Hayo! Buat yang Waktu itu Minta Ferdinand Hutahaean Ditahan, Dapat Kiriman Surat dari Bui

Hayo! Buat yang Waktu itu Minta Ferdinand Hutahaean Ditahan, Dapat Kiriman Surat dari Bui

R
Merry Lestari
Redaksi

Tim Redaksi

Terkini.id, Jakarta – Kabar terbaru datang dari tersangka kasus dugaan ujaran kebencian bernuansa SARA, Ferdinand Hutahaean.

Ferdinand diketahui menulis sepucuk surat dari dalam penjara yang ditujukan kepada wartawan dan seluruh masyarakat Indonesia. 

Surat yang ditulis dan ditandatangani oleh Ferdinand itu, dititipkan melalui pengacaranya. 

“Beliau menitipkan surat untuk kami sampaikan kepada kawan-kawan media yang isinya adalah permohonan maaf dari hati yang paling dalam kepada masyarakat warga negara Indonesia, tokoh agama, ulama, tokoh politik dan seluruh masyarakat,” ungkap pengacara Ferdinand, Rony Hutahaean kepada wartawan, Jakarta, Senin 17 Januari 2022, dikutip dari CNNIndonesia.com. 

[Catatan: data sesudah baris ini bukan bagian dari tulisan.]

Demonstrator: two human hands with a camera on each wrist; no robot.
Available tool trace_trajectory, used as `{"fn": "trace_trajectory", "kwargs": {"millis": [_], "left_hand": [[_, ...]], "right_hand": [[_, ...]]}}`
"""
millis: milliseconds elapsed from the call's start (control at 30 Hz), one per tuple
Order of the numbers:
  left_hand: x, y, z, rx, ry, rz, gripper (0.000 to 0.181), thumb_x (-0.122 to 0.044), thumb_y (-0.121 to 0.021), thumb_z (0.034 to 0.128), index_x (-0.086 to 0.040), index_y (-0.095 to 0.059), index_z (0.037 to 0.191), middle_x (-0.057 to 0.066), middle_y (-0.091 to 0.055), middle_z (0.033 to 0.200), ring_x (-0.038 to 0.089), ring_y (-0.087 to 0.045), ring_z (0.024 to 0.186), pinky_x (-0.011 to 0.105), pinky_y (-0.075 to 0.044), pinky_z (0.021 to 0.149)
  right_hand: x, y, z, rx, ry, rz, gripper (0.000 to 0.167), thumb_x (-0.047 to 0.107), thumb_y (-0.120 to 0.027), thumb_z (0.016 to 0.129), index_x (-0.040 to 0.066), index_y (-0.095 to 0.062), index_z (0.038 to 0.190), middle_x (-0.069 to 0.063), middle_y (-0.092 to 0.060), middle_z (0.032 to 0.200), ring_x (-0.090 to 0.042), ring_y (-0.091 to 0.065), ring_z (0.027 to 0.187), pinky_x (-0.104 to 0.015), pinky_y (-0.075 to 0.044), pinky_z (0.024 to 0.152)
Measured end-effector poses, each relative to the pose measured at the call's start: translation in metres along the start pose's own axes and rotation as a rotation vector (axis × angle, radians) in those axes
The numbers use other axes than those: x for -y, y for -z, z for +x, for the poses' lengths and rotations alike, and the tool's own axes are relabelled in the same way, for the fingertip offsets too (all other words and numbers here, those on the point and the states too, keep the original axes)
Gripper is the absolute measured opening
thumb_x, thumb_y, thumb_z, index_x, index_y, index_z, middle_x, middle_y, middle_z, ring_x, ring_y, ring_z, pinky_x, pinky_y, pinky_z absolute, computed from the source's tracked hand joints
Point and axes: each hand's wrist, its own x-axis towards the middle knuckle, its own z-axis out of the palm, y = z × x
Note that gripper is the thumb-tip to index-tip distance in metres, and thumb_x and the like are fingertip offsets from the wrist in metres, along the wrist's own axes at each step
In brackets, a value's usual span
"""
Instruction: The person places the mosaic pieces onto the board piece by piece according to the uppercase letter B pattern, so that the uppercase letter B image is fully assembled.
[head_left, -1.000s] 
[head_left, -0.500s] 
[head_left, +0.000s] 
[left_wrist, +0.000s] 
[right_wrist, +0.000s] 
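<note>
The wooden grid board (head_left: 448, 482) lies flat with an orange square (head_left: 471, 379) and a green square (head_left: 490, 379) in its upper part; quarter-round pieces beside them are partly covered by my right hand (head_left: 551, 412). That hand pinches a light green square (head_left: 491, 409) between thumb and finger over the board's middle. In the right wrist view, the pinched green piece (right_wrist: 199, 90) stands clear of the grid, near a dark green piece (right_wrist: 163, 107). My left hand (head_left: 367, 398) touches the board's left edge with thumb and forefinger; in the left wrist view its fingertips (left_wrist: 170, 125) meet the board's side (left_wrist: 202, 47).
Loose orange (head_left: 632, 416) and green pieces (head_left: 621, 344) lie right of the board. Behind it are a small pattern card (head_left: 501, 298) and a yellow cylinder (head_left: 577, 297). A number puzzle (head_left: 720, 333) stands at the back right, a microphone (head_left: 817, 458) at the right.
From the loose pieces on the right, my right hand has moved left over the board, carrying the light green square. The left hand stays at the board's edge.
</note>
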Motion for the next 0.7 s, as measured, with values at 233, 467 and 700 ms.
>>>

Isi surat tersebut rupanya berupa permintaan maaf Ferdinand kepada rakyat Indonesia atas cuitannya ‘Kasihan sekali Allahmu ternyata lemah harus dibela. Kalau aku sih Allahku luar biasa, maha segalanya, Dialah pembelaku selalu dan Allahku tak perlu dibela’ yang menjadi kontroversi beberapa waktu lalu. 

Baca Juga

Tagar tangkap Ferdinand pun sempat menjadi trending di media sosial Twitter, hingga akhirnya Ferdinand ditahan Mabes Polri. 

Oleh karena itu, Ferdinand memulai surat tersebut dengan permintaan maaf atas kekhilafannya pada cuitan yang diakuinya telah menyinggung perasaan sejumlah orang. 

“Saya dengan rendah hati memohon dimaafkan karena saya tidak ada niat untuk menyinggung atau menyerang pihak manapun,” tulis Ferdinand dalam surat yang diterima tersebut.

Mantan politikus Partai Demokrat itu lantas mengatakan bahwa dirinya sebagai umat Muslim ingin menegaskan bahwa tidak ada tempat berlindung lain kecuali Allah SWT melalui cuitan tersebut. 

Namun demikian, Ferdinand menyebut jika pesan tersebut dimaknai berbeda maka dirinya ingin agar dapat dibimbing sehingga menjadi lebih baik. 

“Atas kekhilafan saya, mohon dimaafkan dan bimbing saya agar ke depan semakin menjadi seorang yang lebih baik beragama dan bertutur kata,” lanjut Ferdinand. 

Ferdinand pun meminta didoakan agar dapat mampu menjalani proses hukum yang menimpa dirinya saat ini dengan baik. 

“Demikian atas kemurahan hati sahabat, saudara, pemuka agama, tokoh masyarakat, pemuda dan semua pihak. Saya ucapkan terima kasih,” tutup dia dalam surat yang diperlihatkan pengacaranya tersebut. 

Dalam kasus ini, diketahui Ferdinand menjadi tersangka lantaran melanggar Pasal 45A Ayat (2) jo Pasal 28 Ayat (2) UU ITE dan/atau Pasal 14 Ayat (1) dan (2) KUHP dan/atau Pasal 156a KUHP. 

Pengusutan kasus ini berawal dari laporan yang dibuat Ketua Komite Nasional Pemuda Indonesia (KNPI) pada Rabu Januari 2022 lalu. 

Pengusutan itu dilakukan secara cepat. Bareskrim langsung memeriksa serangkaian saksi hingga akhirnya dua hari kemudian kasus itu naik menjadi penyidikan. 

Sebelum menjalani pemeriksaan, Ferdinand menegaskan bahwa cuitan tersebut dibuat untuk dirinya sendiri. 

Ia tak bermaksud menyinggung salah satu pihak melalui unggahan itu. 

Menurutnya, unggahan itu dibuat saat dirinya menderita penyakit saraf. Saat ini Ferdinand telah ditahan Mabes Polri di Rutan Cabang Jakarta.